源码级别解析 · 生产级模型 serving 系统 · 源码级深度分析
2026-05-25 | 每日技术深度解读
BentoML 是一个用于构建AI模型推理服务的Python框架
支持任何机器学习框架、模态和推理运行时
从模型训练到生产部署的完整工作流
将任何模型转换为生产就绪的推理API
import bentoml
@bentoml.service(
image=bentoml.images.Image(python_version="3.11").python_packages("torch", "transformers"),
)
class Summarization:
def __init__(self) -> None:
import torch
from transformers import pipeline
device = "cuda" if torch.cuda.is_available() else "cpu"
self.pipeline = pipeline('summarization', device=device)
@bentoml.api(batchable=True)
def summarize(self, texts: list[str]) -> list[str]:
results = self.pipeline(texts)
return [item['summary_text'] for item in results]
使用 @bentoml.service 装饰器定义服务,@bentoml.api 定义API端点
Bento是BentoML的核心部署单元,包含模型、代码、配置
Service定义API,Bento是完整部署包,Runner执行推理
完整的CI/CD流水线支持
# 本地运行
bentoml serve
# 构建Bento包
bentoml build
# 生成Docker镜像
bentoml containerize summarization:latest
# 运行Docker容器
docker run --rm -p 3000:3000 summarization:latest
# 部署到BentoCloud
bentoml deploy
从开发到部署的完整命令行操作
使用标准Python类型注解自动生成API文档
from bentoml.io import Text, JSON, JSONDescriptor
from typing import List, Dict
# 文本输入输出
@bentoml.api(input=Text(), output=Text())
def text_process(text: str) -> str:
return text.upper()
# JSON输入输出
@bentoml.api(input=JSON(), output=JSON())
def json_process(data: dict) -> dict:
return {"processed": True, **data}
# 批量处理
@bentoml.api(input=Text(), output=Text(), batchable=True)

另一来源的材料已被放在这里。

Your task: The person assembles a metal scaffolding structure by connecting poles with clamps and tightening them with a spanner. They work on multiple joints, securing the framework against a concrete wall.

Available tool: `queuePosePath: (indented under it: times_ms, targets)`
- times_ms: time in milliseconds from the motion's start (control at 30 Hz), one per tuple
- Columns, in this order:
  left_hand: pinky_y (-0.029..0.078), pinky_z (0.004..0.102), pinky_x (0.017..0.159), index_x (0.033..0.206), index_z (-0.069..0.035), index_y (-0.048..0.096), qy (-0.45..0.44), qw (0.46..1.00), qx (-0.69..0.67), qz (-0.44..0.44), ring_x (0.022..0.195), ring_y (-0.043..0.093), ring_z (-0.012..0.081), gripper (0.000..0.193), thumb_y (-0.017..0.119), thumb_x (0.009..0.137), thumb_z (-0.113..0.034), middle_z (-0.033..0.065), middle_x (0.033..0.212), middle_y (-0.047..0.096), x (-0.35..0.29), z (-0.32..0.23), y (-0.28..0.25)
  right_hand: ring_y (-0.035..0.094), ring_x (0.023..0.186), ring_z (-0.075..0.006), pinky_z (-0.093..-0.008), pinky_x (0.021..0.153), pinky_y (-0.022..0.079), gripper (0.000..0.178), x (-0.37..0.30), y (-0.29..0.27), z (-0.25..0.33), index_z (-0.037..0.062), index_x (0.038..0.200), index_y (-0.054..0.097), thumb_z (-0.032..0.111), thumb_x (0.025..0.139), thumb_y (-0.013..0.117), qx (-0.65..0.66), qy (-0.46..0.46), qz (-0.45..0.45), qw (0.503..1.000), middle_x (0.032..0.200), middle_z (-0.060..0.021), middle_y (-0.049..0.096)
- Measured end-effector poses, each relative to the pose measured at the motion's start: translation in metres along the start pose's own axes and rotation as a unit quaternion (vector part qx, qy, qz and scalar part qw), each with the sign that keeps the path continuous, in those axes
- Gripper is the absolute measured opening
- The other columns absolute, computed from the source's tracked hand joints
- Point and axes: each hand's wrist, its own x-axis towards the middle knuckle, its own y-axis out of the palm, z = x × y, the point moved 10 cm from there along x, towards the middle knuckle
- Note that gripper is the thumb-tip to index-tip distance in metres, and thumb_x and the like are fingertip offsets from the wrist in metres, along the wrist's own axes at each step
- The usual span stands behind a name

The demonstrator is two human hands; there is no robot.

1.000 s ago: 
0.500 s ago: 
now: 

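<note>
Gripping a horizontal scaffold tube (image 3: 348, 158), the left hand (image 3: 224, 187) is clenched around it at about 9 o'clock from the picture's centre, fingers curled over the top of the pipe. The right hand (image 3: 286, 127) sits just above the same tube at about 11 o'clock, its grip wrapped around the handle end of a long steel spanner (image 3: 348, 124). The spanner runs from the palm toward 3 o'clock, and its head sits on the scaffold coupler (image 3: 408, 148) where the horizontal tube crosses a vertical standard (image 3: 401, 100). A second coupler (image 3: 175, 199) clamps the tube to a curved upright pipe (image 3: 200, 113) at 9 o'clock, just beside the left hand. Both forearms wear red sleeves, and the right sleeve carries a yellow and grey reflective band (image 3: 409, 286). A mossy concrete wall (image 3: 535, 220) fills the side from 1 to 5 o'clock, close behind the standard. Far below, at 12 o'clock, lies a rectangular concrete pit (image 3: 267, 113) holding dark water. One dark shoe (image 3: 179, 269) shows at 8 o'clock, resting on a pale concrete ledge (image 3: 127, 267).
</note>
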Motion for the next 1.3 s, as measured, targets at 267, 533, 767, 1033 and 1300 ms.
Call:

def batch_process(texts: List[str]) -> List[str]:
return [t.upper() for t in texts]
# 自定义IO描述
@bentoml.api(
input=JSONDescriptor.from_pydantic(MyInputModel),
output=JSONDescriptor.from_pydantic(MyOutputModel)
)
def custom_api(input_data: MyInputModel) -> MyOutputModel:
return MyOutputModel(**output_data)
支持多种输入输出类型,包括自定义数据模型
BentoML提供统一的模型存储和管理机制
import bentoml
# 保存模型
bentoml.sklearn.save_model("my_classifier", model)
# 加载模型
model = bentoml.sklearn.load_model("my_classifier:latest")
# 查看模型信息
model = bentoml.models.get("my_classifier:latest")
print(model.tag)
print(model.path)
print(model.options)
# 模型标签
tag = bentoml.Tag("my_classifier", version="v1.0.0")
# 模型复制
bentoml.models.copy("my_classifier:v1", "my_classifier:v2")
完整的CRUD操作支持,包括版本管理和元数据
内置多种优化技术,最大化硬件利用率
@bentoml.api(batchable=True, max_batch_size=32, batch_timeout=0.1)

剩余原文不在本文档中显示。